Techdirt has already written about the massive problems with the Sunday Times' big report claiming that the Russians and Chinese had "cracked" the encryption on the Snowden files (or possibly just been handed those files by Snowden) and that he had "blood on his hands" even though no one has come to any harm. It also argued that David Miranda was detained after he got documents from Snowden in Moscow, despite the fact that he was neither in Moscow, nor had met Snowden (a claim the article quietly deleted). That same report also claimed that UK intelligence agency MI6 had to remove "agents" from Moscow because of this leak, despite the fact that they're not called "agents" and there's no evidence of any actual risk. So far, the only official response from News Corp. the publisher of The Sunday Times (through a variety of subsidiaries) was to try to censor the criticism of the story with a DMCA takedown request.
Either way, one of the journalists who wrote the story, Tom Harper, gave an interview to CNN which is quite incredible to watch. Harper just keeps repeating that he doesn't know what's actually true, and that he was just saying what the government told him -- more or less admitting that his role here was not as a reporter, but as a propagandist or a stenographer.
[Also Covered By]: The Intercept
(Score: 5, Interesting) by bradley13 on Tuesday June 16 2015, @12:39PM
Almost all journalism works that way today. Staff at even the larger organizations is pretty thin on the ground. If you manage to get the interest of a journalist, they will expect you to have a pre-written text for them to use. They may change around a couple of words, but if it gets used, it will likely be almost exactly what you wrote.
It's no different on the news front. Pick any news article, big or little. Copy a key sentence and put it into google. You'll find the same article appearing all over the place. Someone wrote it, and everyone else printed it. The interesting bit is trying to figure out where it originated, and why it was written.
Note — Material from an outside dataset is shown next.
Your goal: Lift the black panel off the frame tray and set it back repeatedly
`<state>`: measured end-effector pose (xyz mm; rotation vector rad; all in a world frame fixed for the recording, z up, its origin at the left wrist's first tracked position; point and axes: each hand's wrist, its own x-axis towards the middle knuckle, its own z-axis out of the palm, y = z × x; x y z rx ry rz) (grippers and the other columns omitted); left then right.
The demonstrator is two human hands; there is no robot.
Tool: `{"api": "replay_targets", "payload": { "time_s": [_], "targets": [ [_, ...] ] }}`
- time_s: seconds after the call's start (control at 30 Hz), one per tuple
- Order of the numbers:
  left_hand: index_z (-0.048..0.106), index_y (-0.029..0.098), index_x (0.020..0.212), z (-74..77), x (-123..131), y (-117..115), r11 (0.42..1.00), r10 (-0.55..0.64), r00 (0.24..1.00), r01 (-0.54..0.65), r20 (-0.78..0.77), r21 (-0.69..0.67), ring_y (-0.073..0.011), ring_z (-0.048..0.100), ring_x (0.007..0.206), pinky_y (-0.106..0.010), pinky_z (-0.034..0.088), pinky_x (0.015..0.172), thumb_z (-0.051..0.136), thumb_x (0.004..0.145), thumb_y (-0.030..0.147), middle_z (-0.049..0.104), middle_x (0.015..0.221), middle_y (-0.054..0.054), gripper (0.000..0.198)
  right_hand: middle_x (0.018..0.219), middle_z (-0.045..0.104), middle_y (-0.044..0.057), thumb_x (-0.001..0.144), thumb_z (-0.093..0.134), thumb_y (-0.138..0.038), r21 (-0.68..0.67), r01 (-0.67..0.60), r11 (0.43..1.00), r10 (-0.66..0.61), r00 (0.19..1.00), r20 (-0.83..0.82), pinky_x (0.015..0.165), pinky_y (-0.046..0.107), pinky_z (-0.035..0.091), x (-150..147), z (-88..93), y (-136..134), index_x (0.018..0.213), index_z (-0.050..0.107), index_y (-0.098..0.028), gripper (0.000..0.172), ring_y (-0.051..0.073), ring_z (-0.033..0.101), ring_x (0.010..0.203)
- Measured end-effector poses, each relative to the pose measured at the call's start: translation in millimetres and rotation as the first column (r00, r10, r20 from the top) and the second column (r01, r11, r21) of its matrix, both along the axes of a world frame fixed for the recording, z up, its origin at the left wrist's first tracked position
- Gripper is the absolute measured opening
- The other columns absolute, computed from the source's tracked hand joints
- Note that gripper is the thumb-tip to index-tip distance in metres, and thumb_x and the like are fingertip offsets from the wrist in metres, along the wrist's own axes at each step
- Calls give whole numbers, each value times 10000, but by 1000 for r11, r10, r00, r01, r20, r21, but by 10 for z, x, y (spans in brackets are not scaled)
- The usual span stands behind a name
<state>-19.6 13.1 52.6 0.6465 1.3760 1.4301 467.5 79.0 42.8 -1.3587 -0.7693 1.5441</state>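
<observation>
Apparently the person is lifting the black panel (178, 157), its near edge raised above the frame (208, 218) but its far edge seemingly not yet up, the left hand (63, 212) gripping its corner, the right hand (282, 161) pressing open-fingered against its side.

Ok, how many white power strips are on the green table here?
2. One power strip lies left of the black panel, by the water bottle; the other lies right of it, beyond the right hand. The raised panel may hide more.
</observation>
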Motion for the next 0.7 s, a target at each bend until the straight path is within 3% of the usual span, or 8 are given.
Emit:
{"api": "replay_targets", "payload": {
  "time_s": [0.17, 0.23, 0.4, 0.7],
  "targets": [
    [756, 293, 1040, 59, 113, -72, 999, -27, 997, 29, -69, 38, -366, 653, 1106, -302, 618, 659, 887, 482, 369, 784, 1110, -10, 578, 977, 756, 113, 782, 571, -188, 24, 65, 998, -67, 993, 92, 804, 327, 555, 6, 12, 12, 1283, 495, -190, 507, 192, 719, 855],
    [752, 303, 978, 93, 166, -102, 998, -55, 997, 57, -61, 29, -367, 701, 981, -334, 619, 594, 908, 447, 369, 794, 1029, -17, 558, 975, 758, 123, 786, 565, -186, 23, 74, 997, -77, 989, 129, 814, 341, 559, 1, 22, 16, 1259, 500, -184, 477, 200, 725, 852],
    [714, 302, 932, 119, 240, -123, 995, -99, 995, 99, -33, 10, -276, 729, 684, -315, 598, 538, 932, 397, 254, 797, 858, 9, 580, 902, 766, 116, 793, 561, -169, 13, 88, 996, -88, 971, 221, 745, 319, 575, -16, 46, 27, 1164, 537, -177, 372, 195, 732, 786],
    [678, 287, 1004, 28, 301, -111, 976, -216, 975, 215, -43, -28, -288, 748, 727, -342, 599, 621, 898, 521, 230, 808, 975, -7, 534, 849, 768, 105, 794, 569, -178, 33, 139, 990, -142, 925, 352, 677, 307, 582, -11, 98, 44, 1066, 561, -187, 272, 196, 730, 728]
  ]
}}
Certainly any article with a political angle was written with a specific political goal in mind. Neutral reporting pretty much doesn't exist. The same in this case: this is a pretty obvious attack on Snowdon and the credibility of his whistleblowing. Scripted by the UK government, likely at the behest of the US government.
Tom Harper was a sock puppet - no surprise at all. The interesting question is: why he has now admitted this?
Everyone is somebody else's weirdo.
(Score: 4, Interesting) by Immerman on Tuesday June 16 2015, @04:28PM
>Tom Harper was a sock puppet - no surprise at all. The interesting question is: why he has now admitted this?
Maybe he began to consider the long-term implications of the policies he was helping to whitewash? Did he maybe have a child recently? Or perhaps his conscience just finally started bothering him? Sure, those are typically surgically removed when joining the modern media, but the procedure usually isn't as thorough as when performed on major politicians, and sometimes it does grow back.
Or, to be more cynical, how have his ratings been doing lately? Has he fallen out of the limelight? Could just be a classic case of "there's no such thing as bad publicity" thinking.